Republican presidential candidate Vivek Ramaswamy speaks on “his vision for the defense of the American homeland,” during an event at the Hudson Institute, Oct. 24, 2023, in Washington, D.C.Kevin Wolf/AP
At the same time, Ramaswamy said Tuesday, there is "zero chance that I find any alignment with the domestic vision of the Democratic Party."
That style echoes former President Donald Trump, another 2024 candidate, whom Ramaswamy has repeatedly praised. During his 2016 campaign, Trump ran as an anti-establishment outsider against a slew of well established Republican politicians and was also vocal in criticizing Bush, the most recent GOP president — until him.

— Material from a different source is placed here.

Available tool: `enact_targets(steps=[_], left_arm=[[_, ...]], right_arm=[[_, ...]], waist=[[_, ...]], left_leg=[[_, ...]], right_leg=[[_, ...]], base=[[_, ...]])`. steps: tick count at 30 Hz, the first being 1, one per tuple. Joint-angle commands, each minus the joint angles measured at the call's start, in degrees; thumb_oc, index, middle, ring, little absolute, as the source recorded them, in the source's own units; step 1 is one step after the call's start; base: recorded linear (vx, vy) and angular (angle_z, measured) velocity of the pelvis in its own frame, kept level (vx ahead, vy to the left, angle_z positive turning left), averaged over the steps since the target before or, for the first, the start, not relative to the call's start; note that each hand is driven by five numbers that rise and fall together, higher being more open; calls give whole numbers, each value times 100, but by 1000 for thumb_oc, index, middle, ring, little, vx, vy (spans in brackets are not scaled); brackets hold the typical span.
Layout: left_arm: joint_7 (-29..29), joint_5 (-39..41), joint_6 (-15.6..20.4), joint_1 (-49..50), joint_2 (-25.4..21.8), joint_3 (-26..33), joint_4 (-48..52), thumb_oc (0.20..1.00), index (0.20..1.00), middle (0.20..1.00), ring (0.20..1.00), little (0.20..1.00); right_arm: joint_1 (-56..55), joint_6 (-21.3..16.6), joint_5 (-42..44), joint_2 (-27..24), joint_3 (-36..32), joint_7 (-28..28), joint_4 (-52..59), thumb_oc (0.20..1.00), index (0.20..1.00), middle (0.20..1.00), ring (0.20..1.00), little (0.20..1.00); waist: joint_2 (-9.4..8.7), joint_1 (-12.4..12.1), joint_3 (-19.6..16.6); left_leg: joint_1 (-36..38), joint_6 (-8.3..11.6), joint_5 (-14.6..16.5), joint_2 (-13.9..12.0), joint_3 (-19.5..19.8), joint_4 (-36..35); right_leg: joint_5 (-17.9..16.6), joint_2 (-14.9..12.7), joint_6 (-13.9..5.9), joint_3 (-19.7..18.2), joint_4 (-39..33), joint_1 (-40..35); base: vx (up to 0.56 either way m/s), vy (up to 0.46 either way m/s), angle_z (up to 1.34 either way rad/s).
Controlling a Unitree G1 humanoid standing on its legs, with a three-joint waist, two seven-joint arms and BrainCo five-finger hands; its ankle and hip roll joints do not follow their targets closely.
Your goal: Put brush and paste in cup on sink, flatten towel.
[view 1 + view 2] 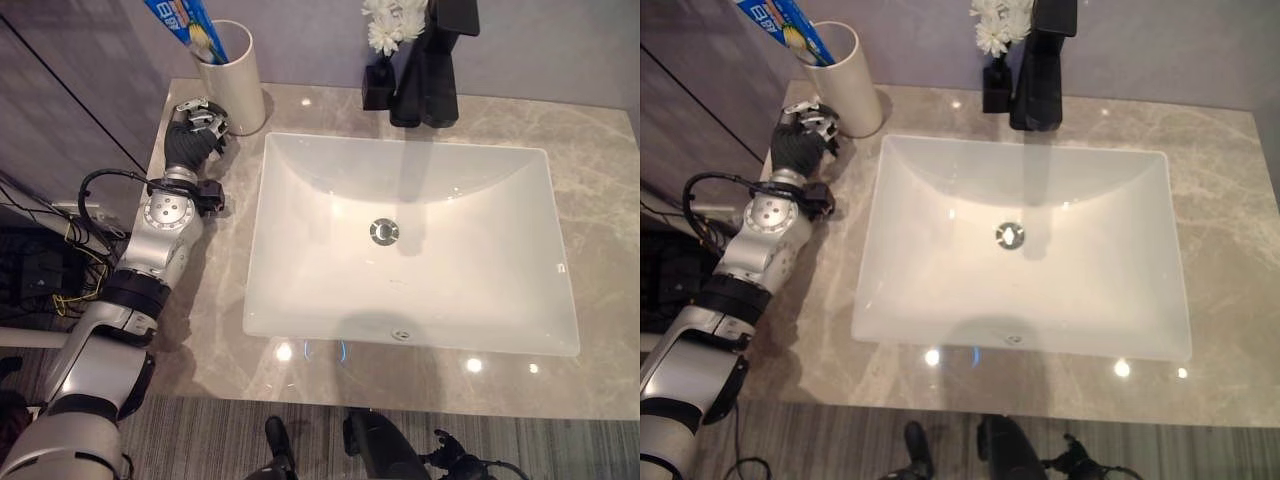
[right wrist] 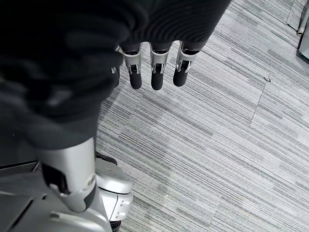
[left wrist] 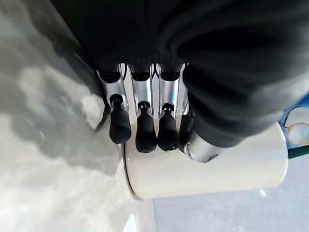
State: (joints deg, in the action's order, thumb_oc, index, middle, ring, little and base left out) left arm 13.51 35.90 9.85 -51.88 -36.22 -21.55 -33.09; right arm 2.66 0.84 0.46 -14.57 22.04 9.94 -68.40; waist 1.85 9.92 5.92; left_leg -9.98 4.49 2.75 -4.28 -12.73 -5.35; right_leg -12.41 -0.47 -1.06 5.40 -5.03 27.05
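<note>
While the right hand (image 2: 154,72) hangs idle over the grey floor (image 2: 217,135), fingers loosely straight and holding nothing, the work is all at the far left corner of the bench (image 1: 210,340). Nearest the robot lies the marble bench edge, then the white sink (image 1: 300,290) with its drain (image 1: 384,231), empty of any brush or paste. Beyond the sink's left corner, the left hand (image 1: 192,135) rests close beside the white cup (image 1: 236,85); its wrist view shows the dark fingertips (image 3: 146,135) hanging relaxed just at the cup's wall, gripping nothing. In the cup stands the blue paste (image 1: 185,22), with what looks like the brush beside it, though that is hard to make out. Behind the sink stand the black tap (image 1: 432,70) and a small vase of white flowers (image 1: 385,40).

By my judgement the cup step is finished and the hand is letting go. Next comes flattening the towel, which calls for drawing the left arm clear without knocking the cup.
</note>
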Motion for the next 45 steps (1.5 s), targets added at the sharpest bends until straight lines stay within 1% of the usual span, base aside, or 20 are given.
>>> enact_targets(steps=[1, 3, 9, 16, 19, 24, 28, 32, 36, 45], left_arm=[[-14, 31, -139, -200, -123, -71, -462, 200, 200, 200, 200, 200], [62, -30, -139, -298, -132, -84, -575, 200, 200, 200, 200, 200], [138, -8, -76, -341, -157, -20, -660, 200, 200, 200, 200, 200], [217, -5, -93, -195, -306, 167, -803, 200, 200, 200, 200, 200], [345, -4, -75, -267, -347, 296, -1006, 200, 200, 200, 200, 200], [471, -19, -47, -597, -483, 247, -1287, 200, 200, 200, 200, 200], [494, -60, -36, -732, -556, 187, -1337, 200, 200, 200, 200, 200], [455, -294, -47, -971, -599, -45, -1425, 200, 200, 200, 200, 200], [462, -410, -16, -1106, -371, -174, -1409, 200, 200, 200, 200, 200], [404, -636, -1, -1062, 14, -292, -1249, 200, 200, 200, 200, 200]], right_arm=[[225, -3, 159, -159, 68, 88, 9, 1000, 1000, 1000, 1000, 1000], [244, -19, 168, -171, 94, 85, 51, 1000, 1000, 1000, 1000, 1000], [240, -44, 181, -179, 110, 107, 82, 1000, 1000, 1000, 1000, 1000], [196, -45, 133, -210, 83, 132, 38, 1000, 1000, 1000, 1000, 1000], [209, -67, 132, -259, 70, 153, 72, 1000, 1000, 1000, 1000, 1000], [220, -143, 214, -251, 138, 157, 252, 1000, 1000, 1000, 1000, 1000], [196, -175, 260, -227, 181, 141, 305, 1000, 1000, 1000, 1000, 1000], [157, -218, 275, -238, 207, 144, 283, 1000, 1000, 1000, 1000, 1000], [112, -214, 251, -249, 218, 168, 129, 1000, 1000, 1000, 1000, 1000], [31, -279, 250, -267, 243, 161, 177, 1000, 1000, 1000, 1000, 1000]], waist=[[135, 142, 493], [170, 142, 503], [204, 159, 492], [228, 155, 451], [261, 151, 470], [218, 191, 516], [187, 210, 524], [174, 270, 544], [157, 322, 525], [147, 401, 551]], left_leg=[[429, 360, -614, -122, 140, 35], [427, 381, -687, -132, 148, 35], [429, 411, -739, -171, 149, 35], [474, 443, -815, -254, 125, 35], [514, 462, -866, -294, 110, 35], [419, 500, -970, -323, 145, 35], [375, 506, -982, -337, 107, 35], [358, 524, -990, -371, 13, 35], [330, 529, -941, -380, -15, 35], [358, 505, -838, -354, -49, 35]], right_leg=[[670, -31, -447, 166, 52, -733], [679, -21, -434, 180, 47, -725], [736, 25, -401, 198, 66, -723], [810, 95, -355, 241, 97, -729], [856, 145, -342, 266, 100, -747], [803, 171, -351, 234, 83, -656], [766, 194, -359, 189, 69, -602], [726, 222, -357, 102, 77, -521], [702, 207, -366, 89, 75, -482], [663, 187, -365, 63, 95, -459]], base=[[41, -26, -1], [39, -27, -1], [28, -21, -2], [34, -28, -1], [32, -15, -1], [2, -6, 0], [-2, -3, -1], [-1, 4, -2], [-6, 4, -6], [0, 0, 0]])
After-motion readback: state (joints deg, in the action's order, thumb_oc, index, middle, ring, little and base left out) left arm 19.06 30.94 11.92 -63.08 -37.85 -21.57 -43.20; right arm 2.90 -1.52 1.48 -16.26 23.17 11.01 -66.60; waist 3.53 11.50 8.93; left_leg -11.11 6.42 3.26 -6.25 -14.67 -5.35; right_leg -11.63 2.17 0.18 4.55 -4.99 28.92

Ramaswamy has been joined by various guests from across the ideological spectrum on the campaign trail, including inviting Democratic Mayor Sheldon Neeley when he visited Flint, Michigan, earlier this month. He has not shied away from extreme figures either, sitting down for an hourlong discussion with far-right provocateur and conspiracy theorist Alex Jones when he visited the border a few weeks ago.
"My view is, talk to everybody," Ramaswamy said of his conversation with Jones, whose long history of incendiary comments includes falsely claiming that the Sandy Hook Elementary School mass shooting was a hoax — which resulted in him being ordered to pay $1 billion in damages to the victims' families.
Some Republican challengers seized on Ramaswamy talking with Jones to highlight what they called his unpreparedness to be president.
"His candidacy is a joke," former New Jersey Gov. Chris Christie said at a campaign stop in Derry, New Hampshire, on Wednesday.
"If Alex Jones walked by here right now and said hello to me, I wouldn't say hello back, let alone go on his show," Christie said. "And this shows what a pandering fool Vivek is."
The Ramaswamy campaign said Wednesday that he had scheduled a debate with Democrat Rep. Ro Khanna for next week in New Hampshire, after going back and forth with the California lawmaker for months. However, St. Anselm College in New Hampshire, where Ramaswamy said he and Khanna will face off, hasn't confirmed the event yet.
Ramaswamy's approach seems to have gotten the attention of some voters, one of whom asked in an Ames, Iowa, campaign event on Monday if he would consider running alongside Robert F. Kennedy Jr., who this month ended his 2024 Democratic primary campaign to run as an independent.
"I think one of the things he's doing that's useful is moving the terms of the conversation," Ramaswamy said of Kennedy. "But unfortunately the way that ballot access works, it's a two-party system. So I'm using the Republican Party as a vehicle to win this election."